Populate the graph with the relationships defined in your schema.
Include at least one sample query using Python, Cypher or SPARQL (e.g., finding
similar users, recommended content based on tags).

In [2]:
from yfiles_jupyter_graphs_for_neo4j import Neo4jGraphWidget
from neo4j import GraphDatabase

In [3]:


class EduSphereGraphViz:
    def __init__(self, uri, user, password):
        self.driver = GraphDatabase.driver(uri, auth=(user, password))
        self.widget = Neo4jGraphWidget(self.driver)

    def close(self):
        self.driver.close()

    def create_constraints(self):
        """Create uniqueness constraints"""
        with self.driver.session() as session:

            session.run("""
                CREATE CONSTRAINT user_id IF NOT EXISTS
                FOR (u:User) REQUIRE u.user_id IS UNIQUE
            """)
            
            session.run("""
                CREATE CONSTRAINT content_id IF NOT EXISTS
                FOR (c:Content) REQUIRE c.content_id IS UNIQUE
            """)
            
            session.run("""
                CREATE CONSTRAINT tag_name IF NOT EXISTS
                FOR (t:Tag) REQUIRE t.name IS UNIQUE
            """)

    def load_data(self):
        """Load data from CSV files in Neo4j import directory"""
        """Use can use the following command to load data directly in Neo4j Browser"""
        with self.driver.session() as session:
            
            print("Loading users...")
            session.run("""
                LOAD CSV WITH HEADERS FROM 'file:///Users.csv' AS row
                WITH row WHERE row.user_id IS NOT NULL
                MERGE (u:User {user_id: toInteger(row.user_id)})
                SET u.age = toInteger(row.age),
                    u.location = row.location
            """)

            # Load Content
            print("Loading content...")
            session.run("""
                LOAD CSV WITH HEADERS FROM 'file:///Content.csv' AS row
                WITH row WHERE row.content_id IS NOT NULL
                MERGE (c:Content {content_id: toInteger(row.content_id)})
                SET c.title = row.title
                WITH c, row
                UNWIND split(row.tags, ',') AS tag
                MERGE (t:Tag {name: trim(tag)})
                MERGE (c)-[:HAS_TAG]->(t)
            """)

            # Load Tags
            print("Loading tags...")
            session.run("""
                LOAD CSV WITH HEADERS FROM 'file:///Tags.csv' AS row
                WITH row WHERE row.tag IS NOT NULL
                MERGE (t1:Tag {name: row.tag})
                WITH t1, row
                UNWIND split(row.related_tags, ',') AS related
                MERGE (t2:Tag {name: trim(related)})
                MERGE (t1)-[:RELATED_TO]->(t2)
            """)

            # Load Interactions
            print("Loading interactions...")
            session.run("""
                LOAD CSV WITH HEADERS FROM 'file:///Interactions.csv' AS row
                WITH row WHERE row.user_id IS NOT NULL
                MATCH (u:User {user_id: toInteger(row.user_id)})
                MATCH (c:Content {content_id: toInteger(row.content_id)})
                MERGE (u)-[r:INTERACTED_WITH]->(c)
                SET r.rating = toInteger(row.rating)
            """)
            print("Data loading completed!")

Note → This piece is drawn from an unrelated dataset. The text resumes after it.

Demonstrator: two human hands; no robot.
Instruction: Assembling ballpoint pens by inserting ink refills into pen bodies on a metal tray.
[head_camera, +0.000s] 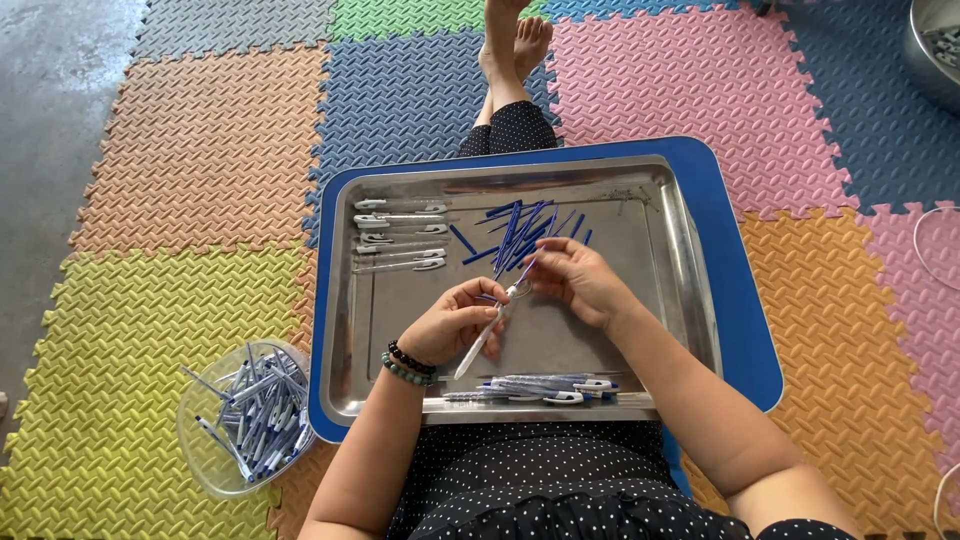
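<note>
Left hand (455, 322) fingers clamped on clear pen barrel (480, 345); right hand (575, 280) fingers pinch blue refill (522, 275). Keep refill aligned with barrel mouth, mid-frame over steel tray (680, 250).

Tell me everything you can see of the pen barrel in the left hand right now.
The pen barrel is a slim, clear-to-white plastic tube, tilted with its lower end toward the person and its upper end toward the right hand. The left hand grips its upper half; the lower half juts free above the metal tray, apparently not touching it. At the top, the right hand's fingertips meet it with a thin blue refill. Whether the refill is already inside cannot be told.
</note>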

    def visualize_full_graph(self, limit=50):
        
        query = """
        MATCH (n)-[r]->(m)
        WITH n, r, m
        LIMIT toInteger($limit)
        RETURN n, r, m
        """
        params = {"limit": limit}
        self.widget.show_cypher(query, parameters=params)

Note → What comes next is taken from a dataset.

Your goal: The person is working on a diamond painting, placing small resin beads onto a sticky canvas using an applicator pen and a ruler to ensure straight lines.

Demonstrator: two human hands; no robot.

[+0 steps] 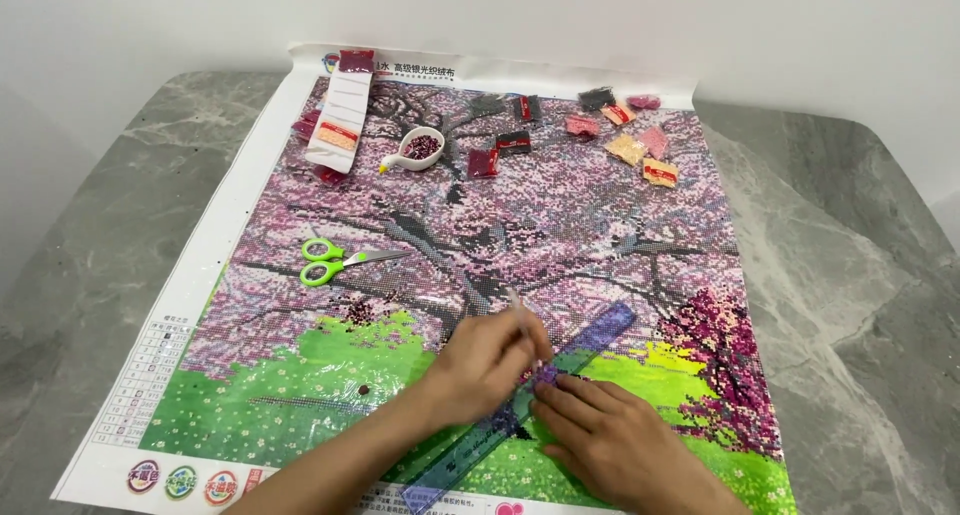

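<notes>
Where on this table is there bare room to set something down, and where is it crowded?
Bare patches: the grey marble tabletop right of the diamond-painting canvas, and left of it. Mid-canvas right of the green-handled scissors is open. Crowded: the top edge, with small bead packets and white bead tray, and around both hands.

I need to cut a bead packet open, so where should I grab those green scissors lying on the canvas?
Take the scissors by the green loop handles at their left end, coming from the left. The closed blades point right, toward the canvas middle, and nothing crowds the handles.
</notes>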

    def visualize_user_interactions(self, user_id):
        
        query = """
        MATCH (u:User {user_id: toInteger($user_id)})-[r:INTERACTED_WITH]->(c:Content)-[:HAS_TAG]->(t:Tag)
        RETURN u, r, c, t
        """
        params = {"user_id": user_id}
        self.widget.show_cypher(query, parameters=params)

    def visualize_tag_network(self):
        
        query = """
        MATCH (t1:Tag)-[r:RELATED_TO]->(t2:Tag)
        RETURN t1, r, t2
        """
        self.widget.show_cypher(query)

    def visualize_content_tags(self, content_id):
        """Visualize content and its associated tags"""
        query = """
        MATCH (c:Content {content_id: toInteger($content_id)})-[r:HAS_TAG]->(t:Tag)
        RETURN c, r, t
        """
        params = {"content_id": content_id}
        self.widget.show_cypher(query, parameters=params)

In [4]:
URI = "neo4j://localhost:7687"  # use with your Neo4j URI 
USER = "neo4j"                  # please use defatult database if you change make sure you have right configaration
PASSWORD = "123456789"          # Use your password  

In [5]:
graph = EduSphereGraphViz(URI, USER, PASSWORD)

In [6]:
# Create constraints and load data
graph.create_constraints()
graph.load_data()


Loading users...
Loading content...
Loading tags...
Loading interactions...
Data loading completed!


In [7]:
print("Visualizing full graph (limited to 50 nodes)...")
graph.visualize_full_graph(limit=50)

Visualizing full graph (limited to 50 nodes)...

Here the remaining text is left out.